Updated: September 10, 2021 02:32 PM GMT
Catholics in Cambodia have joined hands with Buddhists to strengthen dialogue, fraternity and interfaith relations as they observe the month-long Season of Creation.
As part of the bonding, Catholic priests and Buddhists monks have started to meet up and plant trees together beginning from Sept. 1, the World Day of Prayer for the Care of Creation, reports the Vatican’s Fides news agency.
The Season of Creation is an annual Christian event that runs from Sept. 1 to Oct. 4, when some 2.2 billion Christians unite, pray and act to care for God’s creation and the common home, the earth. This year’s theme is “Restoring Our Common Home.”
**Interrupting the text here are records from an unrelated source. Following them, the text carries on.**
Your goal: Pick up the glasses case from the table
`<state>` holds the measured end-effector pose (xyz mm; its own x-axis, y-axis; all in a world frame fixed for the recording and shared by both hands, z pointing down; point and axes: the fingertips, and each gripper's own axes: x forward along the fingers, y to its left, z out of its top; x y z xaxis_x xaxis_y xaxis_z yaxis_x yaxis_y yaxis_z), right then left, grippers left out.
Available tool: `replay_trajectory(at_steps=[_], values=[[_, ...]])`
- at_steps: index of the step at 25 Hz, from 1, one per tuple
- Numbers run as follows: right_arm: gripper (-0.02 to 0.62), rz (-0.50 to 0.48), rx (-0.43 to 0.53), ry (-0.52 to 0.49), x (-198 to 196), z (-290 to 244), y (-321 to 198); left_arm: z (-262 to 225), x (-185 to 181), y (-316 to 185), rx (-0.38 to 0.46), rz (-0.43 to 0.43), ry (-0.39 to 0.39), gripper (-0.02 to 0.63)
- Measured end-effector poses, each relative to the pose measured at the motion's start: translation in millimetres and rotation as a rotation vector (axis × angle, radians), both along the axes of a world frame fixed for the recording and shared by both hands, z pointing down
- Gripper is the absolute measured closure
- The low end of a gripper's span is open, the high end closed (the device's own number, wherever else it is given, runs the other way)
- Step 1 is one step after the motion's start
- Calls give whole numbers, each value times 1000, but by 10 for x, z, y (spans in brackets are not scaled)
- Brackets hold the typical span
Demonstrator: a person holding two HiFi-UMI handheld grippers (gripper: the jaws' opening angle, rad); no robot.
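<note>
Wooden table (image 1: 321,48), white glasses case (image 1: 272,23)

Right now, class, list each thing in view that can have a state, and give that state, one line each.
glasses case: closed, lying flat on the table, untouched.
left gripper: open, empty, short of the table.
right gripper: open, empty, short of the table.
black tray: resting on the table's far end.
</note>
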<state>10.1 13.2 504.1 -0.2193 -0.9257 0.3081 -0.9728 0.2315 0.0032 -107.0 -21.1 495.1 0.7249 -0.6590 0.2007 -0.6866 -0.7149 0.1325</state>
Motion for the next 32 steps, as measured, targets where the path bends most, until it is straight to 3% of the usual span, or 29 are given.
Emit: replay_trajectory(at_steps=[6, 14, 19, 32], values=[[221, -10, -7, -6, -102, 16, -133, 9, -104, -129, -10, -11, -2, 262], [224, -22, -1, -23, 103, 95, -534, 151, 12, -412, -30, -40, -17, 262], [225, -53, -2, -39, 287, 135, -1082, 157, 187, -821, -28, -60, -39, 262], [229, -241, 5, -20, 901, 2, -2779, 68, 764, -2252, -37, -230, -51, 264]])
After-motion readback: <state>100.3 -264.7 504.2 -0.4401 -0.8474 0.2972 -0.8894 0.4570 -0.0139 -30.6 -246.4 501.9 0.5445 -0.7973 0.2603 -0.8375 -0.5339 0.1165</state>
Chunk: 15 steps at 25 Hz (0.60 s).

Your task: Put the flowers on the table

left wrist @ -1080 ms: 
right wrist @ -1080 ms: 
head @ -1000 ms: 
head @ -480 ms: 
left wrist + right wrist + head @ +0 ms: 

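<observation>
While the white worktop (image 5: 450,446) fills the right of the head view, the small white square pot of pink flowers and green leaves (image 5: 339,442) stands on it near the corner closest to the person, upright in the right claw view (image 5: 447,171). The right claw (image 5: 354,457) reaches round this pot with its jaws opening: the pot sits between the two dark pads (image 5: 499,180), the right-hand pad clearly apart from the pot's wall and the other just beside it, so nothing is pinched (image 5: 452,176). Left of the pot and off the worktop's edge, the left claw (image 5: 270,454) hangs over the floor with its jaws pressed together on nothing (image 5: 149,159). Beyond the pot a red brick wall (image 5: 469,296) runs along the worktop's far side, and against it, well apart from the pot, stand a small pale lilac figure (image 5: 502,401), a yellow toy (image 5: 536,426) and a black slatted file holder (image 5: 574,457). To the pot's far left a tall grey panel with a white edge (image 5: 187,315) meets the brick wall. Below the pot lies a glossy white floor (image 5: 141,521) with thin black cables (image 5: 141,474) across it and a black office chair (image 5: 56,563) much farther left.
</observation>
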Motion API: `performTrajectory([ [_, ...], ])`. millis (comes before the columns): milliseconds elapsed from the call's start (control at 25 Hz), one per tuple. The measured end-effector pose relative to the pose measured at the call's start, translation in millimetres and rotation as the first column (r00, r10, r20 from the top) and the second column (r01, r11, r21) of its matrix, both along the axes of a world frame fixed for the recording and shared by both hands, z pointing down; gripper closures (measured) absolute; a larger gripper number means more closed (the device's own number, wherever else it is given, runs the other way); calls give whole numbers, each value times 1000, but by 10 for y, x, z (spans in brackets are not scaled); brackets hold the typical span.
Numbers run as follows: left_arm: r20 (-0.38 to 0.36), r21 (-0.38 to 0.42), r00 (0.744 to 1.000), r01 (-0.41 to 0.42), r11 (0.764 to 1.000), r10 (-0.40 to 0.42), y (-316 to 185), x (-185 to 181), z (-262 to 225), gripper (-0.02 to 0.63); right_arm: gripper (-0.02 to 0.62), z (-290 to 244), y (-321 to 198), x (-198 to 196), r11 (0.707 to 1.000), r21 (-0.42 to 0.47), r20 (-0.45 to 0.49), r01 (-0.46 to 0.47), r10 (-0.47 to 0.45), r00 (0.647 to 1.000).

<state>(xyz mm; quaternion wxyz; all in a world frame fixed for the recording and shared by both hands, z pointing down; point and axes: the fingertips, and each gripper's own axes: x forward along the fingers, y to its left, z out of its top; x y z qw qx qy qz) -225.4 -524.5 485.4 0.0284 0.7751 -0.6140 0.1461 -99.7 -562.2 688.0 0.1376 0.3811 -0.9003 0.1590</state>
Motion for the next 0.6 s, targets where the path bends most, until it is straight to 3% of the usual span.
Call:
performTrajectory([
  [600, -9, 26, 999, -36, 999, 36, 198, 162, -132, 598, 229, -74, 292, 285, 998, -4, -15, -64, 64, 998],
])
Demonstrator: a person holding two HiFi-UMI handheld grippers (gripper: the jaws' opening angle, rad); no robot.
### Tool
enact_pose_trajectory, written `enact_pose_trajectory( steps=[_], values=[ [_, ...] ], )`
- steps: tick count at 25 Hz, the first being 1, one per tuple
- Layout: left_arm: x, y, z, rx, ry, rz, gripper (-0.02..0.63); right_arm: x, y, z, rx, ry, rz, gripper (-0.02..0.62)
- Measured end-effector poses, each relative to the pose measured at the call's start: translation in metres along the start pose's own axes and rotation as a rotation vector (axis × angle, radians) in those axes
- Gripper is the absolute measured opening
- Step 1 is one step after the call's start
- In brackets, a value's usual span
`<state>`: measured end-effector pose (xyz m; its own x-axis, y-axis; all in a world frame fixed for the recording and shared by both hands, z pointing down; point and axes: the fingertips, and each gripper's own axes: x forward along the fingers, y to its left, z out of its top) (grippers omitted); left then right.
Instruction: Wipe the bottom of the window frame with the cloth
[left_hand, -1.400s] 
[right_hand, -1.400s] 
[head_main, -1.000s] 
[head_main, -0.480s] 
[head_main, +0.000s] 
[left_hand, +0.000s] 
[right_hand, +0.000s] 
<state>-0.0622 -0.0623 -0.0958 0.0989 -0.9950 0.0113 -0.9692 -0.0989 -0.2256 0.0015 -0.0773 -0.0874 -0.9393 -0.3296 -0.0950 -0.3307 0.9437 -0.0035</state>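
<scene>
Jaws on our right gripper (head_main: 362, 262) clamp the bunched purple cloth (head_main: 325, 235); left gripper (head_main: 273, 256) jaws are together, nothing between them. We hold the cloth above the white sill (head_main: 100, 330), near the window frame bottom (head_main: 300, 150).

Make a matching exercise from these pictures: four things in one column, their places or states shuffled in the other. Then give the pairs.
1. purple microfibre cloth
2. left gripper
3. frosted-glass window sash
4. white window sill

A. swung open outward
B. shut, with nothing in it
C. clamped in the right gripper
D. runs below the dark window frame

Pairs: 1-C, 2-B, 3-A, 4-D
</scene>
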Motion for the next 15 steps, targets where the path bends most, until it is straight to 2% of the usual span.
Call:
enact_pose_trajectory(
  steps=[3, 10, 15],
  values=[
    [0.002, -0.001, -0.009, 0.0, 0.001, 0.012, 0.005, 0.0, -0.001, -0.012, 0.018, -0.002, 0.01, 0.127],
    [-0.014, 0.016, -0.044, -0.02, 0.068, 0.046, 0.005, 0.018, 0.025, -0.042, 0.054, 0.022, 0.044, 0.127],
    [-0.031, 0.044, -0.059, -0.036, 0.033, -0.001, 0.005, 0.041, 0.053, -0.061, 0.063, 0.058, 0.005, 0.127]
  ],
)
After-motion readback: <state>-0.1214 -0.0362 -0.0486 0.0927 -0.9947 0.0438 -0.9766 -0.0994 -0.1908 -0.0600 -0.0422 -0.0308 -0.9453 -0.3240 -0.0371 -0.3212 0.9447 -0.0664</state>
The Jesuit prelate invited the faithful in Battambang, about 300 kilometers northwest of Cambodian capital Phnom Penh, to celebrate the season with the spirit of Laudato Si', the groundbreaking 2015 encyclical of Pope Francis where he called on people to care for their common home.
Monsignor Figaredo said that "we live the joyful experience of collaborating with Buddhist monks for the good of the environment, of society, side by side, united for a better future."
Even though we have different faiths, nationalities, ethnic groups and cultures, we are human beings, all called to work together for unity and solidarity
For five years, Catholics and Buddhists have taken this initiative to take care of the territory and to give an example to all citizens, of any religious creed, he said, adding that it is important to pass on a similar commitment to the younger generation.
"It is a question of love for life: if we love our life and that of our neighbor, we must protect and take care of the environment as it is a gift we have received from God, it is the work of his hands," he said.
"Even though we have different faiths, nationalities, ethnic groups and cultures, we are human beings, all called to work together for unity and solidarity."
Gaspar da Cruz, a Portuguese friar of the Dominican Order, brought the Catholic faith to Cambodia in 1555-56, according to church sources, but he didn’t succeed much in converting people to Christianity.
Catholicism almost withered away due to deadly political upheavals, civil war and the genocidal Khmer Rouge regime (1975-79) when an estimated 1.5 to 2 million people, or about 25 percent of the population of Cambodia, were killed by political executions, disease, hunger and forced labor.
Missionaries rebuilt the Church from ashes when they returned in the early 1990s following the Paris Agreement that marked the end of the civil war.
Today Cambodia has some 20,000 Catholics, accounting for just 0.13 percent of some 16 million people. It has no dioceses but three ecclesiastical jurisdictions — one apostolic vicariate and two apostolic prefectures.